We are now a year in and the loans have not been paid back, as soon as if and when that ERC check hits it is gone and I have to pay tax on it next year. I appreciate your article at least I have insight but I am angry that as a rule follower and always putting my customers and employees first that I am now in limbo because of others greed.
We prepared several dozen of these and have had 2 audits which we passed with flying colors. If the IRS wants to look at any others we prepared, my PTIN, name and number are at the bottom of each of them, they know where to find me.
We also turned away many people who did not qualify and more who qualified for only a small number. I’m sure those folks went out and and got one of the ERC mills.
If a complete and honest accounting is ever done of this credit I believe is will prove to be the largest fraud in history. Billions were paid out with no verification or oversight. Dishonest “$26,000 per employee” service providers based their marketing pitch on “your CPA doesn’t know what he’s talking about” and charged a preposterous 25% contingent fee (which flies in the face of Circular 230). They are closing up shop and heading for the hills with millions in ill-gotten taxpayer money.
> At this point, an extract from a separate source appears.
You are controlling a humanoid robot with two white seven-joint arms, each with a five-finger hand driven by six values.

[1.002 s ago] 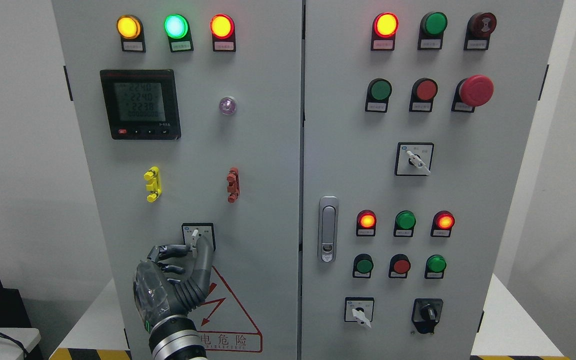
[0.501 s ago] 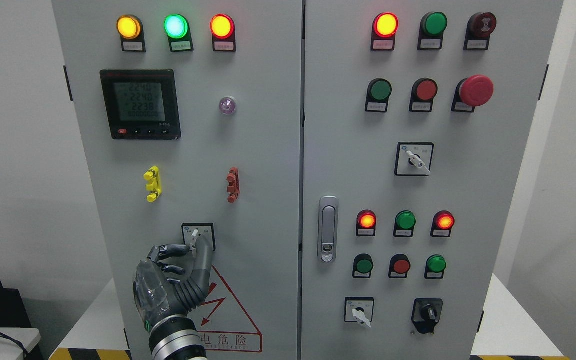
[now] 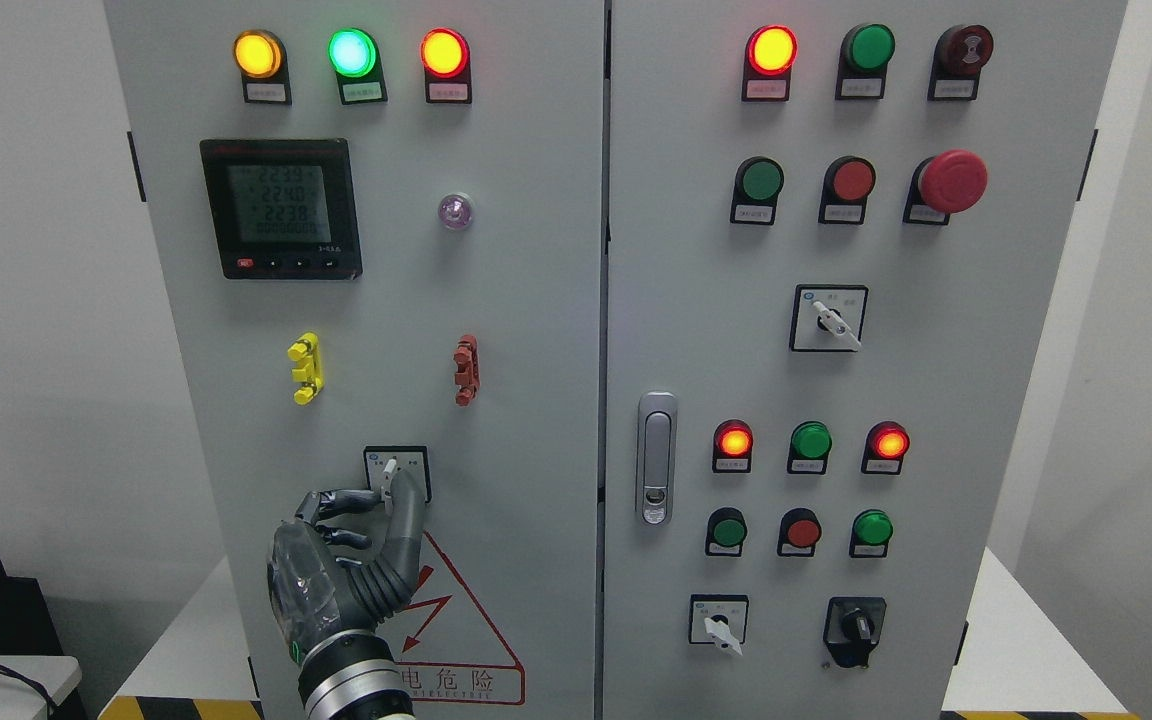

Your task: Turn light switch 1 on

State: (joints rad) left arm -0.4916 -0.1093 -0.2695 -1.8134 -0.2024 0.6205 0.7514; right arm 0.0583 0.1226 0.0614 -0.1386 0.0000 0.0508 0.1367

I have a modicum of sympathy for the business owners who were duped into this, but exactly none for the ERC mills and their owners / employees. We should all be rooting for the IRS to nail these people – they belong in jail.
I had a small business, with an annual payroll of about 120,000. I did get some ERC money, nothing near the 26K per employee because you had to not count wages paid with Payroll Protection Program money, and any other programs. It was extremely complicated, per person wage caps etc, even when my CPA tried to explain it to me with a color coded spread sheet, still was lost (and I was Mensa in college). But I got SO many mailings of misleading information promising large sums. These companies sprang up, charge an exhorbitant percentage (which makes no sense, my cpa charges set rates) and they will be long gone when you get audited and fined and have to pay it all back. Good luck explaining their math. My cpa turned down many of his clients that did not qualify, and now is having to file amended returns for them, when they had the ERC credit done by one of these gypsy companies, since you must report the money back in the year you had the wages for the ERTC (is what I knew it as). I never want trouble with the IRS, too stressful.